Material provided:
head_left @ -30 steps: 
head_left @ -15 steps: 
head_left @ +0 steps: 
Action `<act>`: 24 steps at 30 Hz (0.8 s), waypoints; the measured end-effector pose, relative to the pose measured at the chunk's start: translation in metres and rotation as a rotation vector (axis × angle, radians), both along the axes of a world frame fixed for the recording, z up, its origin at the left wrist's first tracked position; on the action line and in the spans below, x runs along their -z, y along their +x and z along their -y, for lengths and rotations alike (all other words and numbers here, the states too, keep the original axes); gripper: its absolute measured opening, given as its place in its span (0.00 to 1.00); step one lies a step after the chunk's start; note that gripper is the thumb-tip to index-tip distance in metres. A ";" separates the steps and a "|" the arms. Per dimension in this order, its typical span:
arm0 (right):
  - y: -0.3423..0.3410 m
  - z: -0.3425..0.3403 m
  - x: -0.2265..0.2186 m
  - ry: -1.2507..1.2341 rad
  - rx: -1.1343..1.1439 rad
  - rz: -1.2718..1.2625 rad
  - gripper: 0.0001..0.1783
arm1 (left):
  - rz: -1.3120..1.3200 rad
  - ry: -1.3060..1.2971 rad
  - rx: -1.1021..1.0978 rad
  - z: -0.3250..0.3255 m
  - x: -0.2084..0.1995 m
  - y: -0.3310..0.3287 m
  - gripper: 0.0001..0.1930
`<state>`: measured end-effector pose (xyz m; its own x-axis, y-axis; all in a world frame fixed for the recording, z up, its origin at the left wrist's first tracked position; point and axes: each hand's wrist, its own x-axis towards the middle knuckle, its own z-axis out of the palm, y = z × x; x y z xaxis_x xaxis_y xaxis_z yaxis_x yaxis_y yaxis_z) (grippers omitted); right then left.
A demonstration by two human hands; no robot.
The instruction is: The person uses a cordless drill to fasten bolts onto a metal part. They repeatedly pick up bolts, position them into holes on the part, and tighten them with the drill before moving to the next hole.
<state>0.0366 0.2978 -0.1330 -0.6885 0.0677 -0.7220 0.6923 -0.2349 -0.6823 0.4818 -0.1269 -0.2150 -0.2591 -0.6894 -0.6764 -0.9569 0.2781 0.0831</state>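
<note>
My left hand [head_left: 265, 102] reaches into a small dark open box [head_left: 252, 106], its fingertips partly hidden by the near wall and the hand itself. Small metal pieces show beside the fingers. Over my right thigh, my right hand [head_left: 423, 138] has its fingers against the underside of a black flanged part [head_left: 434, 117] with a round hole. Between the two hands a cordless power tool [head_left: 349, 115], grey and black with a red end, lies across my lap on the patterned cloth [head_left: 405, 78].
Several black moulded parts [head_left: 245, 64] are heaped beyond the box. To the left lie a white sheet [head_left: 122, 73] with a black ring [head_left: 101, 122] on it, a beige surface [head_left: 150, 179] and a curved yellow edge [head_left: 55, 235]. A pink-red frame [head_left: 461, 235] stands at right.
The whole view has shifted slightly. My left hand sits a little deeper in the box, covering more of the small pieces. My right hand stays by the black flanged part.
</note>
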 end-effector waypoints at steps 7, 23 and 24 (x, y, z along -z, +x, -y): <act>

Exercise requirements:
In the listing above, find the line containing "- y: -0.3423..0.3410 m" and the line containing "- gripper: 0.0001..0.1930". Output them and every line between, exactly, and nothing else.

Exercise answer:
  - y: -0.3423..0.3410 m
  - z: -0.3425..0.3403 m
  - x: -0.2265..0.2186 m
  - ry: -1.2507..1.2341 rad
  - rx: -1.1343..1.1439 rad
  - rz: -1.2718..1.2625 rad
  - gripper: 0.0001..0.1783
arm1 (left):
  - rz: -1.3120..1.3200 rad
  - ry: -1.3060..1.2971 rad
  - rx: -1.1021..1.0978 rad
  - z: -0.3250..0.3255 m
  - x: -0.2084..0.1995 m
  - y: -0.3310..0.3287 m
  - gripper: 0.0001..0.1930

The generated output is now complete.